▶ [Problem description] Starting at the first line of the records and stopping at the line that contains "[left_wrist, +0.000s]", transcribe every line exactly and leave out the pictures.

▶ [Data excerpts]
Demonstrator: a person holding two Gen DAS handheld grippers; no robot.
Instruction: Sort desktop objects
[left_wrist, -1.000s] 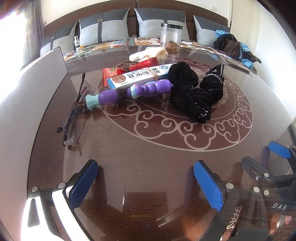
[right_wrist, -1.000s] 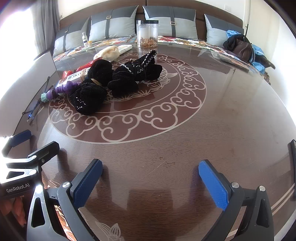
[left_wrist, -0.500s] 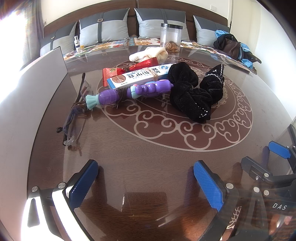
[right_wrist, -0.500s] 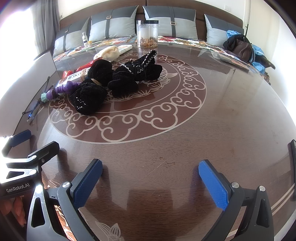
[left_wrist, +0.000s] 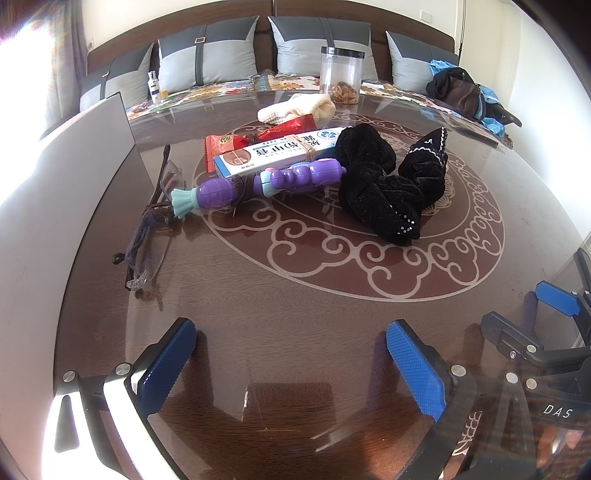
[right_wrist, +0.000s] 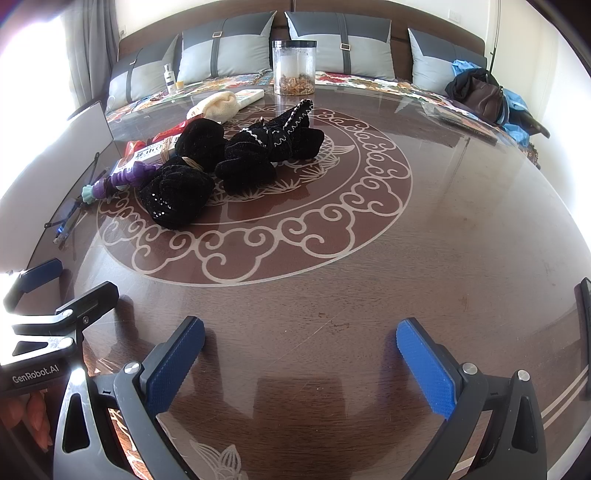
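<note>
A pile of objects lies on the round glass-topped table: a purple toy, a white and blue toothpaste box, red snack packets, black velvet scrunchies, a cream cloth and glasses. My left gripper stands open near the table's front edge, well short of the pile. My right gripper is open too, empty, to the right of the left one.
A clear jar with brown contents stands at the far edge. A grey flat panel runs along the table's left side. Cushions, a small bottle and a dark bag lie on the sofa behind.
</note>
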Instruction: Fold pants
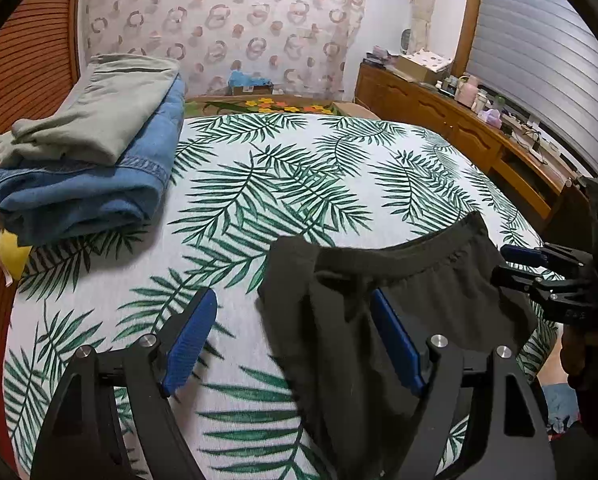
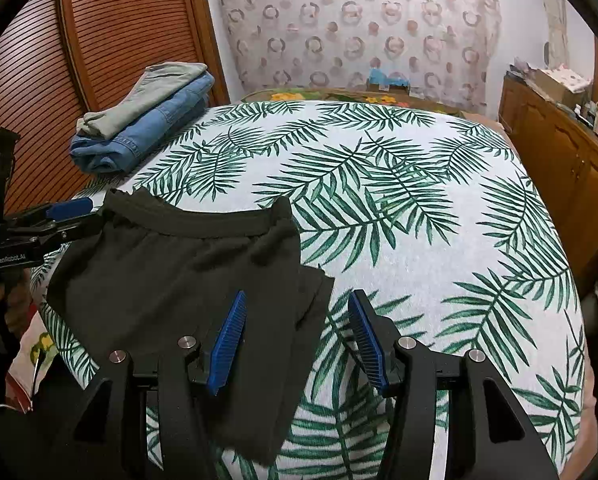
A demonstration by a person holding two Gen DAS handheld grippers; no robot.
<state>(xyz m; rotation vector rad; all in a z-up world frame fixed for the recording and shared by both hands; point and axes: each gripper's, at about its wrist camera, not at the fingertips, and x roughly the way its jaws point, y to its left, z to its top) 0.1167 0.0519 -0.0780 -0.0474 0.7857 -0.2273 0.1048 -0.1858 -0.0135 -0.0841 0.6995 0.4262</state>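
In the left wrist view, the left gripper [image 1: 295, 340] hovers low over the bed [image 1: 259, 184] with fingers spread wide and empty; the black pants [image 1: 399, 304] lie just ahead and under its right finger, waistband away from it, seemingly partly folded with more folding left, while a stack [image 1: 87, 148] of folded clothes sits far ahead to the left. In the right wrist view, the right gripper [image 2: 297, 340] is likewise apart and holding nothing, poised over the pants' [image 2: 171, 276] near right edge, and the left gripper [image 2: 71, 220] reaches the waistband's far left corner.

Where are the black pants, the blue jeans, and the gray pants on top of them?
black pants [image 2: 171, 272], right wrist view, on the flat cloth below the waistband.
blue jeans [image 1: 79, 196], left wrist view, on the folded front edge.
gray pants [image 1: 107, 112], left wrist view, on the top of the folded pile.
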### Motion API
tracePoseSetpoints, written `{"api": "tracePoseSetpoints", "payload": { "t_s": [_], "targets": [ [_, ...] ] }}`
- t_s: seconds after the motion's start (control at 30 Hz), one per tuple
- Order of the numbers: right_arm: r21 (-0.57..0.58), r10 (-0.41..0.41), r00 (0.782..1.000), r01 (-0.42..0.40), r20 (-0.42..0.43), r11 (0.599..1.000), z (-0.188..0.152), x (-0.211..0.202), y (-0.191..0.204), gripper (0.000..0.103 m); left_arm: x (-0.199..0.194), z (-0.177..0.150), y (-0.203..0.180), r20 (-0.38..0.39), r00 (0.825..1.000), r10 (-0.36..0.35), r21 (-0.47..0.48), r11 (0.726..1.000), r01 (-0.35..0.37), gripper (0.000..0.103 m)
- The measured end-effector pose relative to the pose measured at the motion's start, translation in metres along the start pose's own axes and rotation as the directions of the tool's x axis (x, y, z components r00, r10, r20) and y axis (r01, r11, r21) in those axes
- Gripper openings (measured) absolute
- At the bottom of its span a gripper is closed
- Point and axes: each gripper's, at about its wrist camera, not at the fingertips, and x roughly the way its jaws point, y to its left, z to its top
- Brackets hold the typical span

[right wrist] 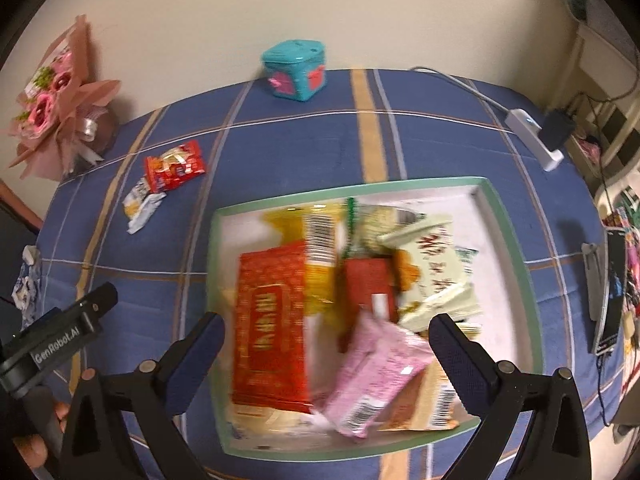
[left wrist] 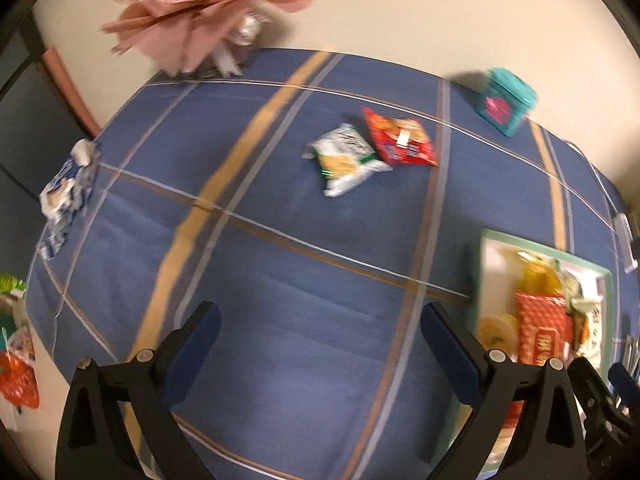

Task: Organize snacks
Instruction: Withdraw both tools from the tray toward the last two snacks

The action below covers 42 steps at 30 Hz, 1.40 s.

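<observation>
My right gripper [right wrist: 328, 356] hangs open over a green-rimmed white tray [right wrist: 352, 187] that holds several snack packets. Among them are a big red packet [right wrist: 272, 328] and a pink packet [right wrist: 376, 376]; the pink one lies below the spread jaws, and neither pad touches it. My left gripper [left wrist: 320, 344] is open over bare blue cloth, nothing between its fingers. Ahead of it lie a white-green packet [left wrist: 346, 158] and a red packet [left wrist: 400, 140], side by side. The tray [left wrist: 486, 276] sits to its right. The left gripper [right wrist: 72, 328] also shows at the right wrist view's left edge.
A blue plaid cloth [left wrist: 280, 280] covers the table. A teal box [right wrist: 294, 70] and a pink bouquet [right wrist: 52, 108] stand at the far edge by the wall. A crumpled blue-white packet [left wrist: 68, 188] lies at the left edge. A power strip [right wrist: 532, 140] lies at the right.
</observation>
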Motion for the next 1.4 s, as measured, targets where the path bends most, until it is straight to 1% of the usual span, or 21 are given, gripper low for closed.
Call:
{"api": "tracePoseSetpoints", "payload": {
  "t_s": [0.17,0.3,0.47,0.7,0.8,0.93,1.1,1.23,1.4],
  "targets": [
    [-0.043,0.013,1.0,-0.013,0.005,0.999,-0.002,0.004,0.026,0.103,0.002,0.006,0.035,0.005,1.0,0.03,-0.063,0.998,-0.029,0.1],
    [-0.081,0.017,1.0,-0.017,0.003,0.997,-0.005,0.008,0.048,0.103,0.005,0.01,0.058,0.002,0.999,0.034,-0.104,0.994,-0.034,0.1],
    [-0.117,0.053,0.999,-0.054,-0.011,0.992,-0.009,0.014,0.076,0.103,0.009,0.013,0.086,-0.002,0.999,0.045,-0.146,0.988,-0.045,0.1],
    [-0.171,0.093,0.996,-0.093,-0.012,0.981,-0.012,0.022,0.115,0.103,0.014,0.015,0.114,-0.005,0.999,0.05,-0.187,0.981,-0.05,0.1],
    [-0.183,0.099,0.995,-0.098,-0.006,0.978,-0.012,0.026,0.126,0.103,0.02,0.016,0.12,-0.018,0.999,0.049,-0.199,0.979,-0.051,0.1],
    [-0.191,0.11,0.994,-0.105,0.018,0.976,-0.008,0.029,0.134,0.103,0.025,0.023,0.123,-0.018,0.999,0.032,-0.202,0.979,-0.035,0.1],
    [-0.209,0.073,0.996,-0.061,0.048,0.976,-0.002,0.034,0.139,0.103,0.031,0.033,0.124,-0.01,1.0,0.008,-0.22,0.975,-0.01,0.1],
    [-0.219,0.072,0.994,-0.054,0.077,0.974,0.006,0.035,0.142,0.103,0.035,0.042,0.12,-0.002,1.0,-0.002,-0.215,0.977,0.002,0.1],
    [-0.233,0.049,0.996,-0.031,0.069,0.972,0.013,0.044,0.146,0.103,0.038,0.053,0.111,0.015,0.999,-0.041,-0.218,0.975,0.043,0.1]
  ]
}}
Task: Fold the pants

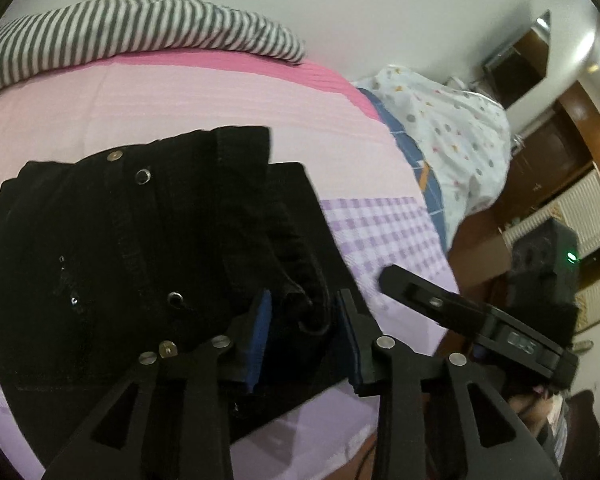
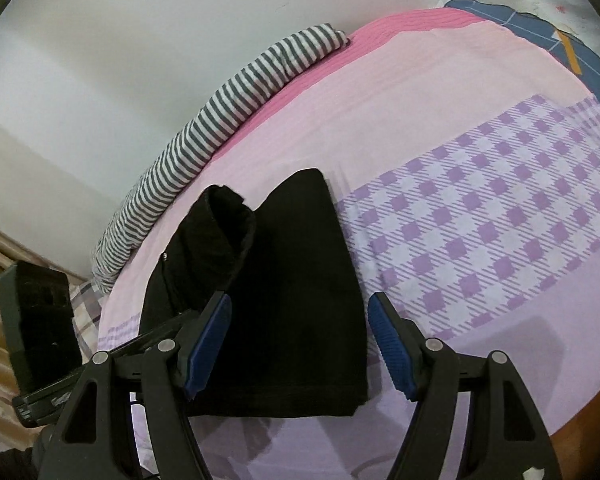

▶ [Solved exercise]
Demonstrator: a person holding two Gen DAS handheld grippers; no robot.
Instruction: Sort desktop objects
[left_wrist, -1.000s] 
[right_wrist, -1.000s] 
[left_wrist, -0.500s] 
[right_wrist, -0.500s] 
[left_wrist, +0.000s] 

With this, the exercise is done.